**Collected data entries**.
_____
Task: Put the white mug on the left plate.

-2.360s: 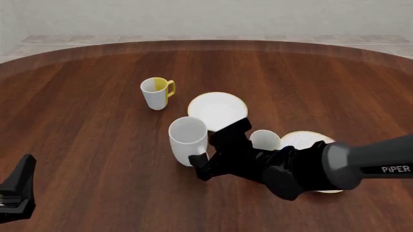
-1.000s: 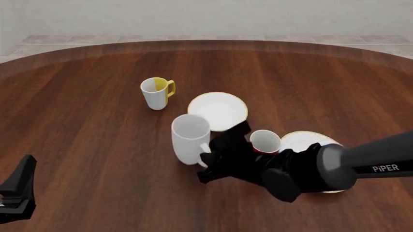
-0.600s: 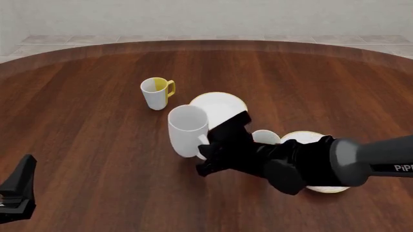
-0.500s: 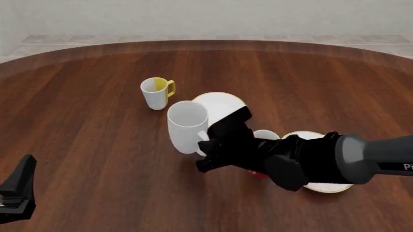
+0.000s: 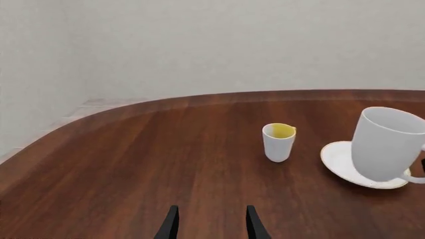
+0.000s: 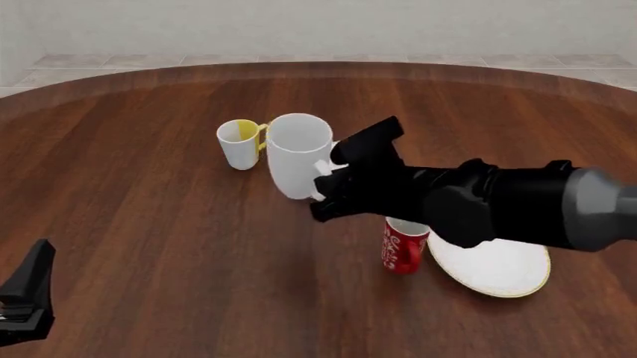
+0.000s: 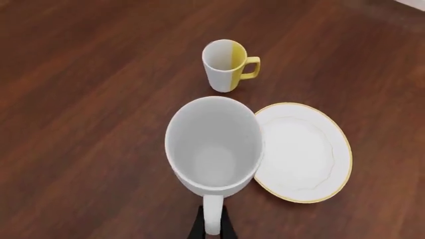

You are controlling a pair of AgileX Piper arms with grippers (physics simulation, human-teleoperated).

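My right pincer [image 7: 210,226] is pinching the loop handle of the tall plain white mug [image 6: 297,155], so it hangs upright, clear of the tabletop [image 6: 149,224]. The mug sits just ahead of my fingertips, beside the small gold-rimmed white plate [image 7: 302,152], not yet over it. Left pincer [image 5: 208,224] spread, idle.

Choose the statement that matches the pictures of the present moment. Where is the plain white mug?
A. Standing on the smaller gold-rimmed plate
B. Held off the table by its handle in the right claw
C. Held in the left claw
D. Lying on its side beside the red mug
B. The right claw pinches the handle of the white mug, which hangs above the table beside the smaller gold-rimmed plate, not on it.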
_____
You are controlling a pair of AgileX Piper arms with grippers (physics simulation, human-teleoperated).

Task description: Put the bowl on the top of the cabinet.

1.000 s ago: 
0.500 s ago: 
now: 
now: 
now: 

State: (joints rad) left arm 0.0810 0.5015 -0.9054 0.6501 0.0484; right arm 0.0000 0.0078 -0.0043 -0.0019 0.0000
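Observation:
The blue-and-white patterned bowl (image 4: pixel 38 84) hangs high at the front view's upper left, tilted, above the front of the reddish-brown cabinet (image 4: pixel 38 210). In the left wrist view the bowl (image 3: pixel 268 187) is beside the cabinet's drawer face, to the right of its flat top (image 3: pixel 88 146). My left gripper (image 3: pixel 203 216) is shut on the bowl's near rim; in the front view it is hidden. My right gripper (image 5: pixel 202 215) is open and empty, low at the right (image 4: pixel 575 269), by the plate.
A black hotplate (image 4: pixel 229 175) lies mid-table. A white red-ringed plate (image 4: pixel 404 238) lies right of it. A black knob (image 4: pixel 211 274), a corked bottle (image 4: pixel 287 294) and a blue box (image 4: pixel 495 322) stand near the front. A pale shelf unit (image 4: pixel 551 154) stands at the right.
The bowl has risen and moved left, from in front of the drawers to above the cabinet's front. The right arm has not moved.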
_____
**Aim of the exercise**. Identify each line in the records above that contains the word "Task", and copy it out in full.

**Written reply**.
Task: Put the white mug on the left plate.
Task description: Put the bowl on the top of the cabinet.

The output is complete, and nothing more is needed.